Viterbo, Italia
Tras la Gran Recesión, partidos nuevos (o, en ese momento, marginales) lograron avances en el sur de Europa, una región particularmente afectada por la crisis de la deuda soberana y las medidas de austeridad. La ambición común de dichos partidos desafiantes era representar a sectores excluidos de la población, o incluso al “99%” o al “pueblo”, y en la mayoría de los casos, esto iba acompañado de un discurso de regeneración democrática, también a través de prácticas organizativas innovadoras.Diez años después, ¿qué queda de esos partidos en los cinco principales países de la región (Portugal, España, Italia, Grecia, así como Francia, donde también irrumpió un partido populista de izquierda)? ¿Cuáles fueron sus impactos sistémicos? ¿es posible explicar sistemáticamente las razones de los resultados extremadamente divergentes? El artículo, después de una comparación controlada, propone un marco para analizar las diversas trayectorias de los principales movimientos políticos de nuestro interés: la izquierda radical portuguesa, Podemos, La France Insoumise, el Movimiento 5 Estrellas y Syriza. El artículo argumenta que al menos tres factores son centrales para comprender su diferente evolución. Primero: el éxito electoral y la participación en el gobierno. Las evidencias muestran que, sin excepción, esta última ha sido perjudicial para la suerte electoral de los partidos. Segundo: su ideología y organización. Estos pueden considerarse factores que pueden facilitar o dificultar la adaptación del partido a diferentes contextos políticos y, de manera más notable, el regreso de la centralidad del eje izquierda-derecha.

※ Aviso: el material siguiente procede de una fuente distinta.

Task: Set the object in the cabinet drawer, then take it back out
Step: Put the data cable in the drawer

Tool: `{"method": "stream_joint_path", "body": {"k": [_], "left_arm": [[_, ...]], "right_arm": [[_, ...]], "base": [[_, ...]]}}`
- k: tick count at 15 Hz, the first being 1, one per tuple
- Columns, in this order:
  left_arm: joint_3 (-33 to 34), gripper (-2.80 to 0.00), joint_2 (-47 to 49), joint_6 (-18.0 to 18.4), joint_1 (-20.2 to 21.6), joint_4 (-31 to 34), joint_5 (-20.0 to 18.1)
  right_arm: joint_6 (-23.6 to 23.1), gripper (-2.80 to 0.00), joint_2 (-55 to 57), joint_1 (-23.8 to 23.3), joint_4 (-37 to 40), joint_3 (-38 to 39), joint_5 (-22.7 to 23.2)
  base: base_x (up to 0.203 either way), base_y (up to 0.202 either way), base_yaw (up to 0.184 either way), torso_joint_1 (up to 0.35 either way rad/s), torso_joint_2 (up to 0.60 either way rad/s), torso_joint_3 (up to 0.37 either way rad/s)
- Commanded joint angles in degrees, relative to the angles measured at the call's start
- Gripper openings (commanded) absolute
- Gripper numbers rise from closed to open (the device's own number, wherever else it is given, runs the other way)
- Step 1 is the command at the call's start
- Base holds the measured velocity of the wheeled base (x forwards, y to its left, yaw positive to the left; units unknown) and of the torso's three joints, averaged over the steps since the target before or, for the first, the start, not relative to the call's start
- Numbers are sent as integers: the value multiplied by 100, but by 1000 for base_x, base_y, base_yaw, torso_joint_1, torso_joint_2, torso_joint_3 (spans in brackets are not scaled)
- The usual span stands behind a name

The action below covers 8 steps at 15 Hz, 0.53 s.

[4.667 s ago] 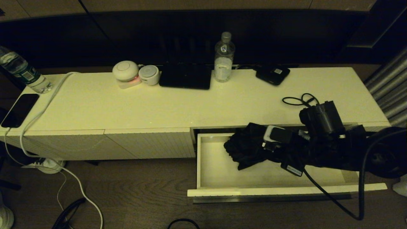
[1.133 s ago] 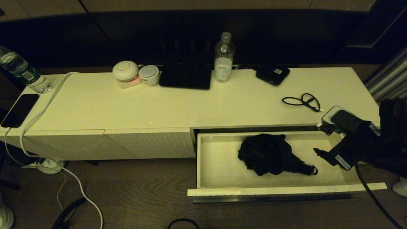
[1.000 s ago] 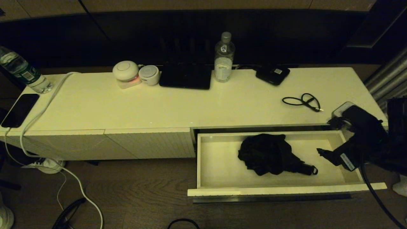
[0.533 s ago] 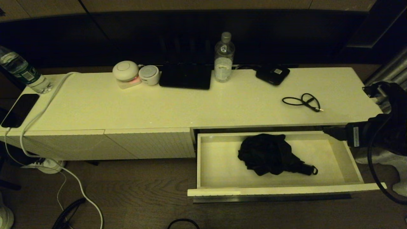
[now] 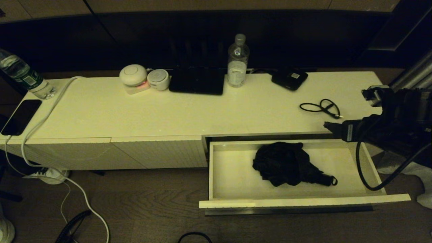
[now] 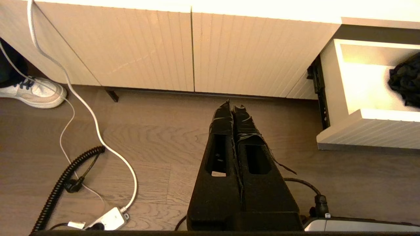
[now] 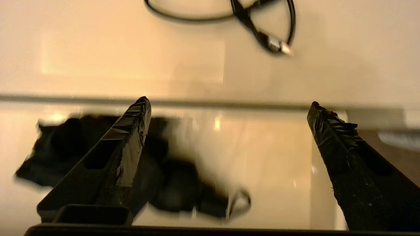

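The object, a black folding umbrella (image 5: 285, 163), lies loose in the open cabinet drawer (image 5: 303, 203). Its short handle and wrist loop (image 5: 329, 180) point toward the drawer's right end. It shows blurred below my right gripper (image 7: 229, 103) as a dark heap (image 7: 177, 190). That gripper is open and empty, jaws spread wide. It hovers above the drawer's back right corner, at the cabinet's front edge, apart from the umbrella. One of its fingers (image 5: 337, 131) shows in the head view. My left gripper (image 6: 233, 105) is shut and empty, parked low over the floor before the ribbed panels.
A thin black cable loop (image 5: 320, 107) lies on the cabinet top just beyond my right gripper. Further back stand a flat black device (image 5: 289, 79), a water bottle (image 5: 238, 62) and a black pad (image 5: 196, 81). White cables (image 6: 98, 131) trail across the floor.
My right gripper let go of the umbrella in the drawer, then rose from the drawer's right end to the cabinet's front edge. The umbrella has stayed still over the last second.
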Motion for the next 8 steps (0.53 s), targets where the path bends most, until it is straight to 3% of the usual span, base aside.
{"method": "stream_joint_path", "body": {"k": [1,8], "left_arm": [[0,-280,-9,-7,4,-2,2],[0,-280,-9,-7,4,-2,2]], "right_arm": [[-38,0,647,-68,-582,5,28],[-34,0,827,-568,-925,-276,181]], "base": [[0,0,0,0,0,0],[0,0,0,0,0,0]]}}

En tercer lugar, las reacciones estratégicas de los actores políticos tradicionales, particularmente los partidos tradicionales de centroizquierda.

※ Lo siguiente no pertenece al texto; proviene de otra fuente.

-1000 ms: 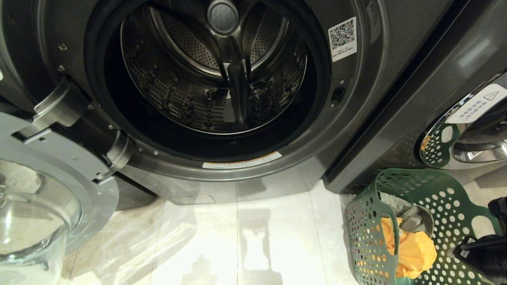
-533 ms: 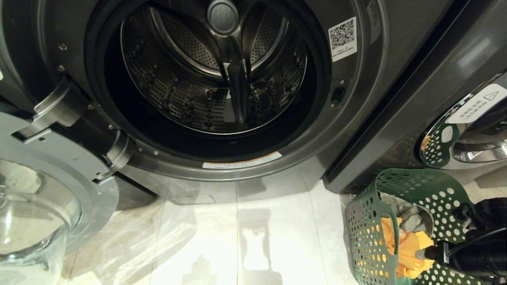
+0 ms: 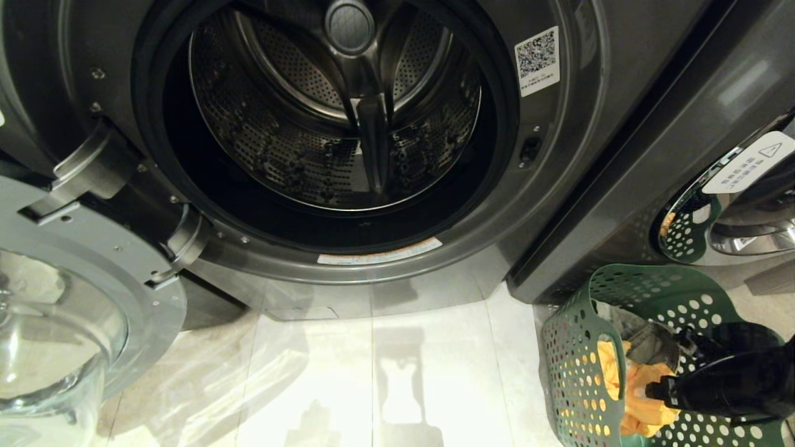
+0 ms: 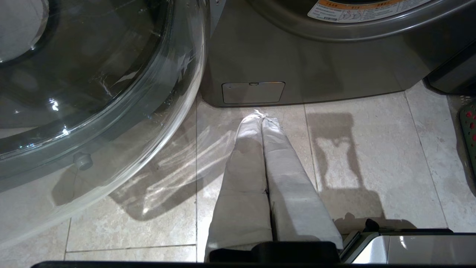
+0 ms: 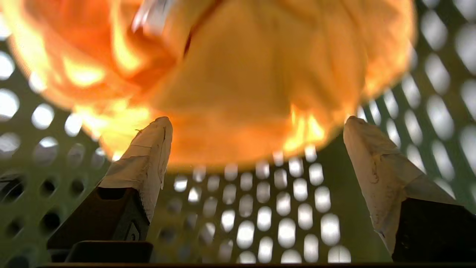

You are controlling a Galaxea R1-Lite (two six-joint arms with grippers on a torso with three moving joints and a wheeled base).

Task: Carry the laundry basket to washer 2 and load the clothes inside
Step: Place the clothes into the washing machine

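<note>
The dark green laundry basket (image 3: 577,366) stands on the floor at the lower right, beside the washer (image 3: 559,155) in front of me, whose drum (image 3: 335,124) is empty. No numeral label shows on it. In the basket lie a bright yellow garment (image 3: 640,410) and a grey piece (image 3: 652,344). My right arm (image 3: 733,382) reaches into the basket. In its wrist view the right gripper (image 5: 258,123) is open, its taped fingertips (image 5: 156,149) just short of the yellow garment (image 5: 241,74), nothing between them. The left gripper (image 4: 260,116) is shut and empty over the floor before the washer's base.
The washer's glass door (image 3: 56,335) hangs open at the left, low over the tiled floor (image 3: 397,372). A neighbouring washer (image 3: 745,211) with its chrome door ring stands right behind the basket. The perforated basket wall (image 5: 260,216) lies close beneath the right gripper.
My right arm has swung in from the picture's right edge and down into the basket, ending over the yellow garment. The camera and the left arm have kept still.
</note>
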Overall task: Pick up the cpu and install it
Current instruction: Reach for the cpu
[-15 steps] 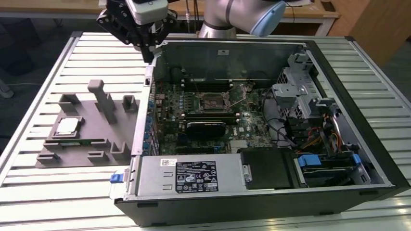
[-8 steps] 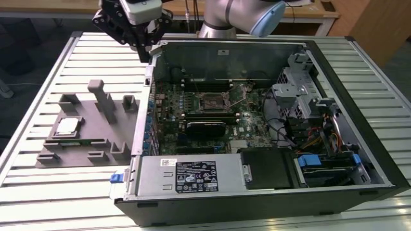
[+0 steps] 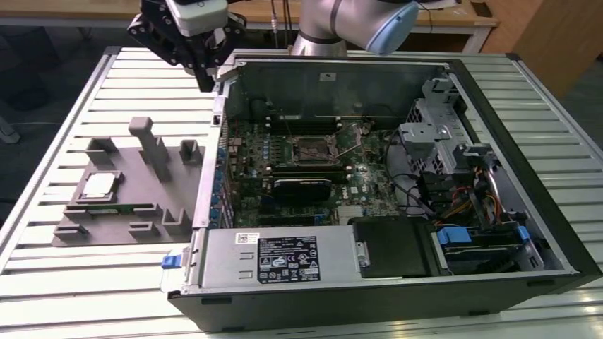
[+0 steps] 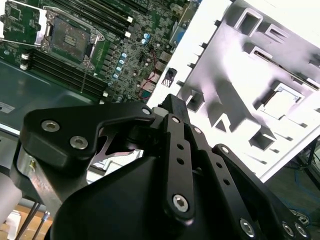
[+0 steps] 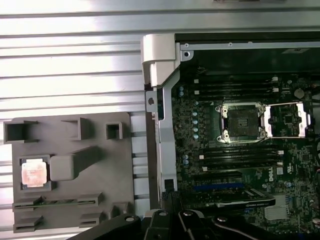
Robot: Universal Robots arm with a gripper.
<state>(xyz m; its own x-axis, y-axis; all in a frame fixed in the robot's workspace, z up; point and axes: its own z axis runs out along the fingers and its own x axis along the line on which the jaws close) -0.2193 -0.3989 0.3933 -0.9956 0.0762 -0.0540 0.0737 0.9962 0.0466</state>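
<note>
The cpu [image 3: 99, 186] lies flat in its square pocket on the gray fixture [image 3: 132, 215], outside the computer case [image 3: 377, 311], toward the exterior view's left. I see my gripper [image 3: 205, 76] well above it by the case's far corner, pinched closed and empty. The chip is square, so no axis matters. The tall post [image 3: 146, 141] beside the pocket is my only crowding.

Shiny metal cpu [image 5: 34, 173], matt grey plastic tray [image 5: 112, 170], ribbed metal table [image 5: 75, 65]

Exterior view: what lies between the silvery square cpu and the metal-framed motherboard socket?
The grey tray's upright posts and the case's metal side wall, in the exterior view.
</note>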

Es posible delinear tres escenarios: un escenario de continuidad sustancial (Portugal) o de “retorno al pasado” (es decir, a la fase “pre-populista”: España); un escenario de “normalización”, con una deriva centrípeta y pérdida de capacidad para presidir el espacio de la contestación (Grecia); un escenario de consolidación como un actor “populista de izquierda”, en oposición (Francia) o alternativo (Italia) a los partidos tradicionales de centro o centroizquierda.

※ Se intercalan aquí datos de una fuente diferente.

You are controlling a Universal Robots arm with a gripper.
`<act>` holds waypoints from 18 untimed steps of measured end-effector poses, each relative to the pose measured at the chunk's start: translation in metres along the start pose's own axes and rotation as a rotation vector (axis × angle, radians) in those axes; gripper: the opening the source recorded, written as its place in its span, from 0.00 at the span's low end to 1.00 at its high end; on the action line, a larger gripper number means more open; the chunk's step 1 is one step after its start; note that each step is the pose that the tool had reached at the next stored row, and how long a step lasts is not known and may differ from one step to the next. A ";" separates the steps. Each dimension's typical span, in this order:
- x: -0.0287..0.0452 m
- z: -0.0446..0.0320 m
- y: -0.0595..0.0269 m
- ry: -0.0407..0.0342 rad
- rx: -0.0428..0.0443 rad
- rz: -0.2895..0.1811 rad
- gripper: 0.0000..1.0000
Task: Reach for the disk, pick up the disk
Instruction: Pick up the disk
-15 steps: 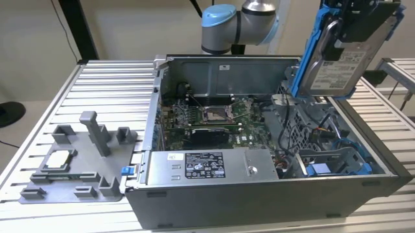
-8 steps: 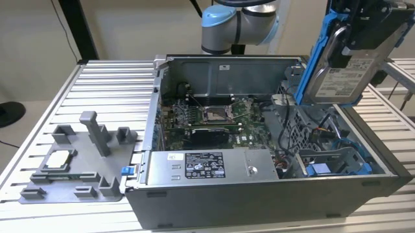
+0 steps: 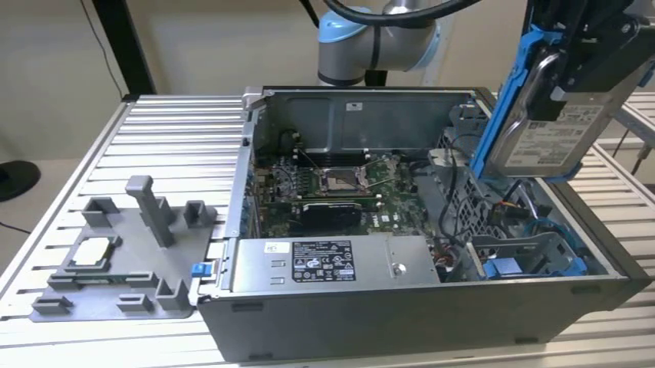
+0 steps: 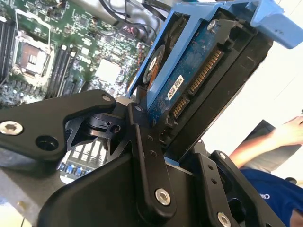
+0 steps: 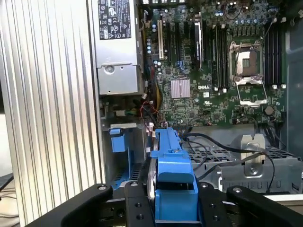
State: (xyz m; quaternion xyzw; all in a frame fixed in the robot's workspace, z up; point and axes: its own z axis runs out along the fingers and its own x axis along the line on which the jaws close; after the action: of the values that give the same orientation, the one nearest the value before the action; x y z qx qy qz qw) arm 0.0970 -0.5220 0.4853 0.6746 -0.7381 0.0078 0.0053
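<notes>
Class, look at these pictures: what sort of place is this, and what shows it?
Probably a robotics lab or test bench: an opened computer case sits on a slatted metal table, and the gripper holds the disk above it.

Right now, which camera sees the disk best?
The exterior view: the disk hangs above the open computer case, label and blue frame visible, clamped in the tool. The second wrist view shows its connector end; the first wrist view, its blue edge.
</notes>
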 end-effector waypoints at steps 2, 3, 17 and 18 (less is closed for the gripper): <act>0.0045 0.0004 0.0004 0.0001 0.0000 0.000 0.00; 0.0067 0.0006 0.0006 0.0001 0.0000 0.000 0.00; 0.0308 0.0033 0.0021 0.0001 0.0000 0.000 0.00; 0.0323 0.0034 0.0020 0.0001 0.0000 0.000 0.00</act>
State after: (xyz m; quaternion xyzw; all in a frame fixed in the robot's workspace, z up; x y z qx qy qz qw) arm 0.0921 -0.5540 0.4825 0.6747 -0.7381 0.0078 0.0053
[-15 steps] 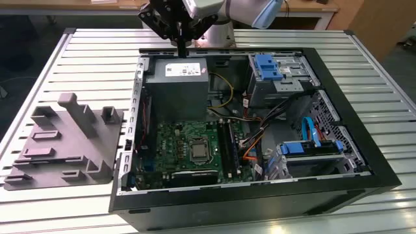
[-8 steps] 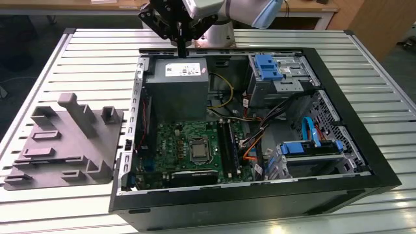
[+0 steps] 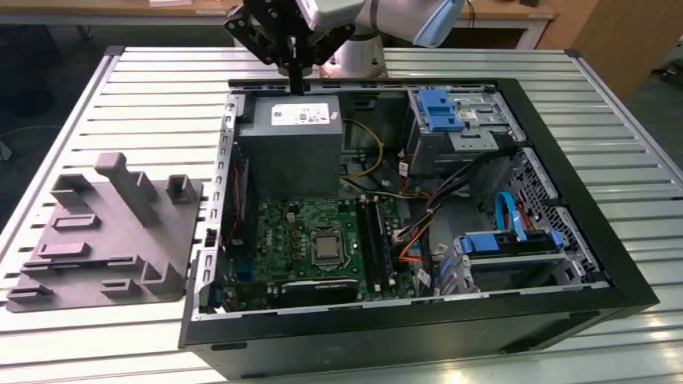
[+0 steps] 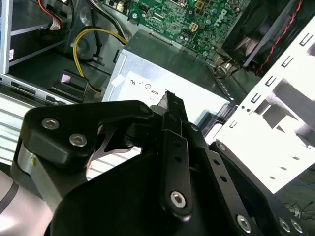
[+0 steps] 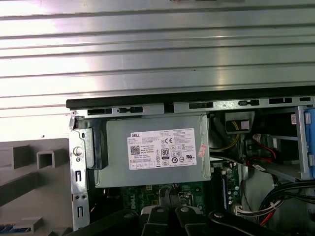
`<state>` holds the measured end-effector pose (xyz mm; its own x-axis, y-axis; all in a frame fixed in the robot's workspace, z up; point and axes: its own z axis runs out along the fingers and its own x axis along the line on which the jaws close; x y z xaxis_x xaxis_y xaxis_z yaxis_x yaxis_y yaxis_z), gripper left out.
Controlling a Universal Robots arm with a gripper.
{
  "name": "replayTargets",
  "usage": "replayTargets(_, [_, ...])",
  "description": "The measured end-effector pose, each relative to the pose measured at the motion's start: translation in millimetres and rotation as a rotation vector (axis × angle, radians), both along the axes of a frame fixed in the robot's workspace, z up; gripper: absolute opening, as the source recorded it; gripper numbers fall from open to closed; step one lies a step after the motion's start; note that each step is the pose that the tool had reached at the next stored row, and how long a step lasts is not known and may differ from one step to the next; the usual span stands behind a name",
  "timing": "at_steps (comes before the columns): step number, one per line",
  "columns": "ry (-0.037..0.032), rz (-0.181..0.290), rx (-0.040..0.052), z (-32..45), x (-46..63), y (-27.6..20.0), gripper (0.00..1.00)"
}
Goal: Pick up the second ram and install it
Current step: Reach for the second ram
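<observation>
Jaws over grey power supply (image 3: 288, 152)
Black angular jaws closed, tips touching; its flat sheet-metal top lies just below them.

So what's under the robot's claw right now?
The gripper hangs over the grey power-supply box inside the open computer case. Next to the box, the green motherboard shows; whatever lies beneath the box itself is covered.

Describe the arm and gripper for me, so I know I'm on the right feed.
The arm is silver-grey and rounded, with a pale blue joint cap. The gripper is matte black, built from flat linked bars dotted with silver screw heads.
</observation>
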<state>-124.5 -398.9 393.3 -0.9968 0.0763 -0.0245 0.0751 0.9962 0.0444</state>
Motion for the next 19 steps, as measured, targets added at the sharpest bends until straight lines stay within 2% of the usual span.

In the aftermath of the Great Recession, new (or, at that time, fringe) parties made inroads into Southern Europe, a region particularly affected by the sovereign debt crisis and austerity measures. The shared ambition of such challenger parties was to represent excluded sections of the population, or even the “99%”, or the “people”, and was in most cases accompanied by a discourse of democratic regeneration, also through innovative organizational practices.
Ten years later, what remains of those parties in the five main countries of the area (Portugal, Spain, Italy, Greece, as well as France, where there was also the irruption of a left-wing populist party)? What were their systemic impacts? Is it possible to systematically explain the reasons for extremely divergent outcomes? The paper, after a controlled comparison, proposes a framework for analyzing the varying trajectories of the main political movements of our interest: the Portuguese radical left, Podemos, La France Insoumise, the 5 Star Movement and Syriza. The paper argues that at least three factors are central to understanding their different evolution. First: electoral success and participation in government. Evidence shows that, without exception, the latter has been detrimental to the parties” electoral fortunes. Second: their ideology and organization. These can be considered as factors that can facilitate or hinder the adaptation of the party to different political contexts, and, more remarkably, the return of the centrality of the left-right axis. Thirdly, the strategic reactions of mainstream political actors, particularly the traditional centre-left parties.
It is possible to outline three scenarios: a scenario of substantial continuity (Portugal) or “return to the past” (i.e. to the “pre-populist” phase: Spain); a “mainstreaming” scenario, with a centripetal drift and loss of capacity to preside over the contestation space (Greece); a scenario of consolidation as a “populist leftist” actor, in opposition (France) or alternative (Italy) to the mainstream centre or centre-left parties.